I think you’d be a great lawyer. But you don’t have to make any irrevocable choices now. You’re not even eighteen.”

  She tells me that even though she believes in her Virtual Home project, which is about to expand to three other cities, she has “decided to go offline, personally.” Her revelation came, she says, when she called Virtual Home’s Web hosting service about a problem and “got totally freaked out by this IVRed computer I was talking to.”

  “IVR?”

  “Interactive voice response. I got angry, and the computer knew I was a woman and knew I was angry. It told me to ‘please calm down, ma’am.’ Fuck that. Fuck texting every five seconds and Foursquare and Facebook and the rest of it. It’s DIY fascism, you know? Totalitarianism lite. Big Brother as a group hug. Fuck the fucking Singularity.”

  The thing about young people who glimpse malign truths?

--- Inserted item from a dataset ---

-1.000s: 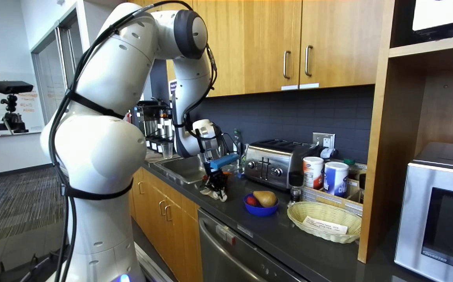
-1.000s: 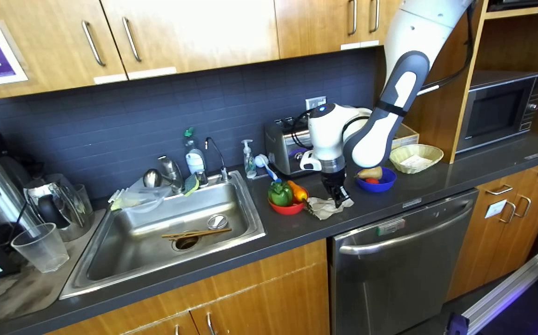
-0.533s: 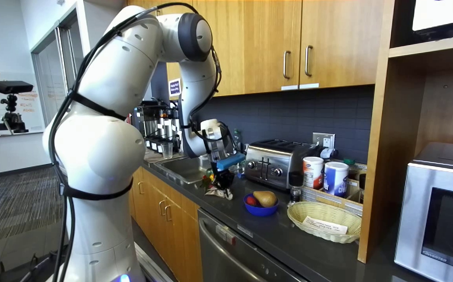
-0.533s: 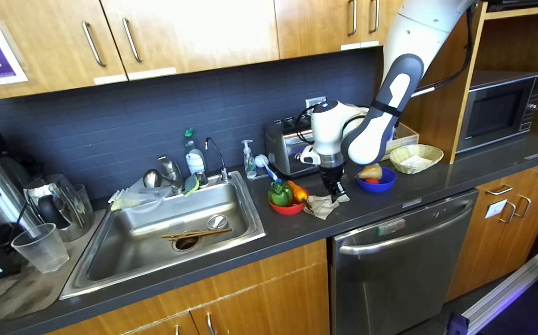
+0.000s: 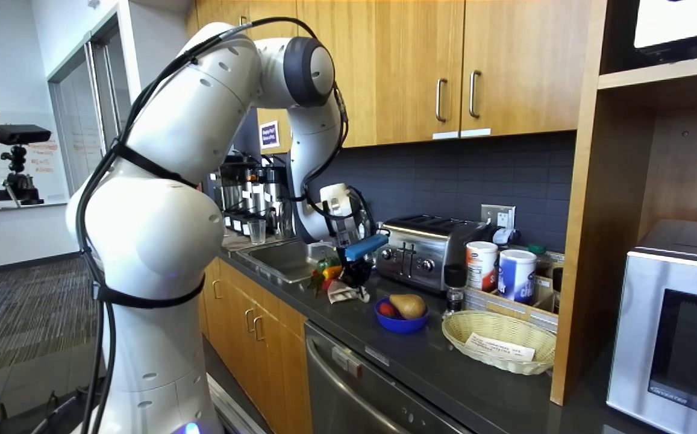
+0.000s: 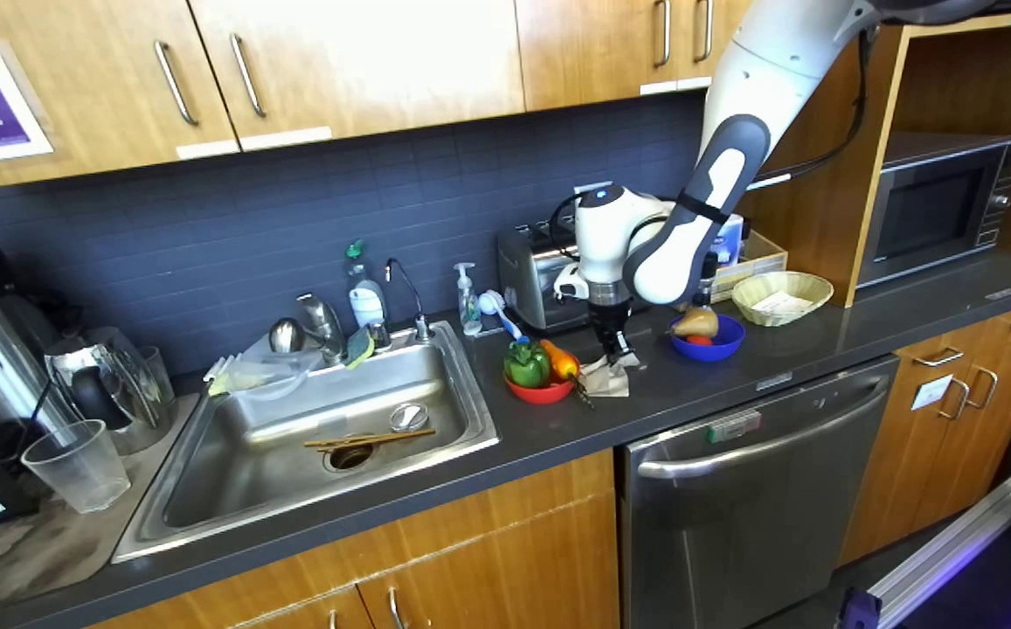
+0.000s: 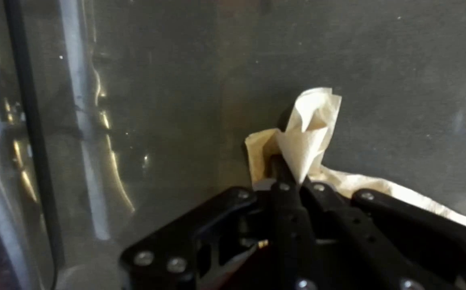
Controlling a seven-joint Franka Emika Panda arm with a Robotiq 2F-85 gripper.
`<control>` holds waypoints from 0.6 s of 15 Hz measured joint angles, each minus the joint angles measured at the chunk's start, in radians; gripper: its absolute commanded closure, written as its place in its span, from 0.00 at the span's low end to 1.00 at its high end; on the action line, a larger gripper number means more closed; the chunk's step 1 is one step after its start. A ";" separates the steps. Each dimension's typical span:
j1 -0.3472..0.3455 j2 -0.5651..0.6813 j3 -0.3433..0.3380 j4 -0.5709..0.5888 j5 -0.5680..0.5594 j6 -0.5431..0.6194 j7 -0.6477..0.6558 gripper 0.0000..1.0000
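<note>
A crumpled beige napkin (image 7: pixel 311 121) is pinched between the fingertips of my black gripper (image 7: pixel 295 179), which is shut on it. In the wrist view a fold stands up past the tips, and a long flap trails off to the right along the dark counter. My gripper (image 6: pixel 617 354) points down at the countertop in an exterior view, with the napkin (image 6: pixel 607 382) spread on the counter just below and beside it. The gripper (image 5: pixel 357 284) and napkin (image 5: pixel 342 293) also show in an exterior view, close to the toaster's front. The pinched part of the napkin is partly hidden by the fingers.
A red bowl (image 6: pixel 542 395) with a green pepper (image 6: pixel 526 365) and an orange pepper (image 6: pixel 561 358) stands beside the napkin. A blue bowl (image 5: pixel 401 325) with a pear, a steel toaster (image 5: pixel 415 250), a wicker basket (image 5: pixel 499 340) and the sink (image 6: pixel 461 411) are around.
My gripper has slid back across the counter toward the toaster and wall, dragging the napkin along. More of the red bowl's vegetables now show in an exterior view. The grip stays shut.
</note>
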 measured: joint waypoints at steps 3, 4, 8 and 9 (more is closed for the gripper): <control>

They’re hyperbolic and annoying, but they’re not necessarily wrong on some of the essentials. Although my parents’ generation may have paid too much attention to our generation’s shocked and breathless truth-telling in the 1960s, nowadays I think a lot of us probably err too much in the other direction, shrugging in our Snuggies and pouring another drink.

  “So Mom pulled the trigger,” Waverly says. “Dad’s moving out after Labor Day. It’s really happening.”

  “I know. How do you feel?”

  “Okay. At first he just kept saying ‘I guess it is what it is,’ but now he cries almost every day. Feeling sorry for him is better than thinking he’s a dick.”